It is told that he had a crash landing of his aircraft while stationed in Egypt in 1918. He certainly suffered a fractured ankle in that accident, but it was discovered in America many years later that he had also suffered fractures on his spine. He received two war medals - A British War Medal, and a Victory Medal. They are in the possession of the Somme Museum, Newtownards, Co. Down. He was not demobilized until 1919.
After the war he emigrated to the USA and attended Georgia Tech, in Atlanta, Georgia. Contemporary letters indicate that he developed some kind of cancer, possibly a sarcoma, around this time; but its site is not described, although there is a hint of some X-ray therapy. It was the report of this illness that enticed his parents to consider making the long sea journey to see him there in 1923.
Following his brief period of study in Atlanta, he worked briefly for Coca Cola in Canada and then he went to New York where he studied voice. The depression years in the U.S. provided little opportunity for a career in music, even though, like so many of his family, he was an excellent pianist. His stepbrother Tom and family who lived in Staten Island NY did everything they could to support him.
He found work in a YMCA where he remained until sudden terminal illness struck. The diagnosis of his old fractured spine was treated surgically in a New York hospital, but the cancer of Hodgkin’s Disease was discovered too.
Unable to work, and still a British subject, he had to be persuaded to return home to Ireland and his birthplace, his parents’ home, Hillside, in 1938. Enquiries were made and eventually in 1939 the authorities granted him a war pension. It was for just over £1 per week. He died in a nursing home in Belfast in a cachectic state on 12 December 1939, and was buried in a second Harland grave in the Methodist cemetery in Bessbrook. Probate valued his estate at £143 12s 8d. (Will Calendar 1940)
An Obituary notice of Noel from the local newspaper begins with this expansive sentence:
"The death of Mr. David Noel Harland, son of Mr. and Mrs. J. Harland, Hillside, Bessbrook, which event took place in a nursing Home in Belfast, has removed one of the most popular figures from the district of Bessbrook, where he was beloved by all with whom he came in contact and especially by the young folk he met during his rambles when he had less oppressive periods during his illness, which extended over such a long time, and which was so bravely and patiently borne".
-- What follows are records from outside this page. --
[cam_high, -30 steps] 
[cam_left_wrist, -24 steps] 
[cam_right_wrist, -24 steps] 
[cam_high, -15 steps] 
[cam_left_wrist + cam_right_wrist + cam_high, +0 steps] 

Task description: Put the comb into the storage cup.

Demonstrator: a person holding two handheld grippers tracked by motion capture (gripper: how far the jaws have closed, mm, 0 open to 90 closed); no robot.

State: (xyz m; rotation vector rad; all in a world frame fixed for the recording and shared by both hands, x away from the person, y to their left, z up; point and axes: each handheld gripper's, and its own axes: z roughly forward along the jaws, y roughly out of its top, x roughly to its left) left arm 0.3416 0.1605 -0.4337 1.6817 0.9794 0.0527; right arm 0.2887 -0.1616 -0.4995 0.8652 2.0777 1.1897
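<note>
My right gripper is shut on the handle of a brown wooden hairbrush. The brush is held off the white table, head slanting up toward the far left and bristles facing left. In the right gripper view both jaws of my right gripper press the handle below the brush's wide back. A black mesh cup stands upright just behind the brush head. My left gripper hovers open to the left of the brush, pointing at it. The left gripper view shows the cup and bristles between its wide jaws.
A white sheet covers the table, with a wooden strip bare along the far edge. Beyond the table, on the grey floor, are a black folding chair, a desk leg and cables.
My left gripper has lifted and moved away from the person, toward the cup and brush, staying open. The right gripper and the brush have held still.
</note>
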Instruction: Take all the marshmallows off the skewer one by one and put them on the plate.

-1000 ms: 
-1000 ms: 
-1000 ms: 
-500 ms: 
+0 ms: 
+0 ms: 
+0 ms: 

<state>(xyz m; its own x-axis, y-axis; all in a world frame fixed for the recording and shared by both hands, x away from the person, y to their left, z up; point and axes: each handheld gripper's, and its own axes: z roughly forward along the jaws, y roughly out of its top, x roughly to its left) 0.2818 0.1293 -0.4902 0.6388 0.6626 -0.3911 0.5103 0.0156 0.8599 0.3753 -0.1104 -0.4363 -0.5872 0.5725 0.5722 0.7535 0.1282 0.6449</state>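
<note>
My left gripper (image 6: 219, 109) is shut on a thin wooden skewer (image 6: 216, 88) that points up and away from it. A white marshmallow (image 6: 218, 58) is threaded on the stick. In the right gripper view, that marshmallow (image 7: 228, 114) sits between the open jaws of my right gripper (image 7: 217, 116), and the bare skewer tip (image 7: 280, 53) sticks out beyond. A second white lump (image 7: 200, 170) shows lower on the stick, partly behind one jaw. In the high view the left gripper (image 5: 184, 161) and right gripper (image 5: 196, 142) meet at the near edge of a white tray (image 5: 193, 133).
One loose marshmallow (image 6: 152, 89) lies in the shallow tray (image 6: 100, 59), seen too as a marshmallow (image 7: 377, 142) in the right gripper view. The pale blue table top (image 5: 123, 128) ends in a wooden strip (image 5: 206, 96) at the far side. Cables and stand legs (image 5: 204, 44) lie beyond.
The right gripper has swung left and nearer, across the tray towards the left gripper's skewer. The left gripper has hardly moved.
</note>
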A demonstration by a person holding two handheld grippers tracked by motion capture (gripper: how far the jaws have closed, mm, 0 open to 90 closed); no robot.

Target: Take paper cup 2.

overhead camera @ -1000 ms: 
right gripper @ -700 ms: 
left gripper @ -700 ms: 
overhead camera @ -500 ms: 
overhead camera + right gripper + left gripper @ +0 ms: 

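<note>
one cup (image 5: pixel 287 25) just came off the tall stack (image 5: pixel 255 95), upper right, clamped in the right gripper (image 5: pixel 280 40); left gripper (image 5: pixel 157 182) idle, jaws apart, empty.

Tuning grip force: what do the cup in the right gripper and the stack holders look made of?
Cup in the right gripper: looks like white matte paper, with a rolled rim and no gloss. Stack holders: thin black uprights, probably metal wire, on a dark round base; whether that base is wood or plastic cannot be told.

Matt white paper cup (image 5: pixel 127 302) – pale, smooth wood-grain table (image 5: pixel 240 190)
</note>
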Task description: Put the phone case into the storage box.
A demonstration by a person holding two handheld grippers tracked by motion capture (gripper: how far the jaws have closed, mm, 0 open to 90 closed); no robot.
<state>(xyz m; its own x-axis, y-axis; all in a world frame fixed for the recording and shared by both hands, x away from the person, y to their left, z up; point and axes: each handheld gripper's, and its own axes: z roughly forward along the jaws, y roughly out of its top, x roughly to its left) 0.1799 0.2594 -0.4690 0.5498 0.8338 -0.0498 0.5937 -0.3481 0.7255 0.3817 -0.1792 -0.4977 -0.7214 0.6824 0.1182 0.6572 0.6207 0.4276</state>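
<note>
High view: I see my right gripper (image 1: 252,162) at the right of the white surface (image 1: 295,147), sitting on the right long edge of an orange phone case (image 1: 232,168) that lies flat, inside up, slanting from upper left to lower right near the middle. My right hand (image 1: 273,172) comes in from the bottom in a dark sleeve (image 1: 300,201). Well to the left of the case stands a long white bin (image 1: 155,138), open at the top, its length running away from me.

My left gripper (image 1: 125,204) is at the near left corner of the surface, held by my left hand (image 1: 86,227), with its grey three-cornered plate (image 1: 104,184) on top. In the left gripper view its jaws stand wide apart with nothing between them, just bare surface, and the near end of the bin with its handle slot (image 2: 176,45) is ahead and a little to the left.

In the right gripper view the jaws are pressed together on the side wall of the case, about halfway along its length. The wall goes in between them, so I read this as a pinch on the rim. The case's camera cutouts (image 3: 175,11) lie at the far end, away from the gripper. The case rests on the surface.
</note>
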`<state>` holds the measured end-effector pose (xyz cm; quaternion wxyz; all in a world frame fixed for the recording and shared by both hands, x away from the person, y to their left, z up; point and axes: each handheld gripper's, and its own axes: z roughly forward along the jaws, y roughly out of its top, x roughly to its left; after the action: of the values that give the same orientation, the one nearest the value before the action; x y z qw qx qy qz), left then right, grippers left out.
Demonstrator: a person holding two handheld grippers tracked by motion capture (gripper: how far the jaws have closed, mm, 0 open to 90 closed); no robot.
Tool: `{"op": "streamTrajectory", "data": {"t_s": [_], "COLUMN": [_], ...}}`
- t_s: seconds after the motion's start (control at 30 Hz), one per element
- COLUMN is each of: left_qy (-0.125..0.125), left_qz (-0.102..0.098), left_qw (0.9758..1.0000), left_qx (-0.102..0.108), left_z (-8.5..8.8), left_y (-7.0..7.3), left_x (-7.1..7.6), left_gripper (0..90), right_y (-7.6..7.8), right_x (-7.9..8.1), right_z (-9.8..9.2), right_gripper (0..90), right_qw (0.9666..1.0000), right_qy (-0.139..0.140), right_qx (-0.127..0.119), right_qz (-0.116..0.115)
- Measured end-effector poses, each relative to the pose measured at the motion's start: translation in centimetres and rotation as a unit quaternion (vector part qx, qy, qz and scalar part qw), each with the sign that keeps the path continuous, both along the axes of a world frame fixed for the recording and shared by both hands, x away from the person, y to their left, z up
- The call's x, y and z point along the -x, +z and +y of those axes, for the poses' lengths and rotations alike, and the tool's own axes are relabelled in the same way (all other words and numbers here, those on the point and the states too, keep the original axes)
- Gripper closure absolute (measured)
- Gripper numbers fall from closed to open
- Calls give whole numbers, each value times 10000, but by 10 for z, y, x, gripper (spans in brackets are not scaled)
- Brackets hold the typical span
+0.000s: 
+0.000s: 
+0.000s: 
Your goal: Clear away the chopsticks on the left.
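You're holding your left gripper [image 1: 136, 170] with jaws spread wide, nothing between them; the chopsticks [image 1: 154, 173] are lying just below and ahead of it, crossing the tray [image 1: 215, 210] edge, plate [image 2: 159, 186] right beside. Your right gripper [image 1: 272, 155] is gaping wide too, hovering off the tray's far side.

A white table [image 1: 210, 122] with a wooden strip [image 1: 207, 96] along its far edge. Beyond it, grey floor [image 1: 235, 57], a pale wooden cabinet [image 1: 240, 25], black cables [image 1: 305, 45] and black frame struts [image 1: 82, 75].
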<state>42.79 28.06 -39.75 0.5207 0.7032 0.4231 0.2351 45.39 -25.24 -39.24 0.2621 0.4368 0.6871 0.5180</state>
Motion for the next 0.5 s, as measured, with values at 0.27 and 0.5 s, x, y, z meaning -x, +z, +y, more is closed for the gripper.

Yes that is one sentence!!!
David Noel (‘Noel’) Harland
b.24 December 1896
d.12 December 1939 at a nursing home in Belfast
buried in the family plot in Bessbrook
Noel was educated in Bessbrook School and later as a boarder in Wesley College Dublin,
and so he was still only 17 at the outbreak of The First Great War. In 1915 he was
commissioned into the Yorkshire Regiment from the Queen’s University Belfast Officer
Training Corps, and saw service in India. He was transferred later to the Royal Flying
Corps, and then served in Egypt and France.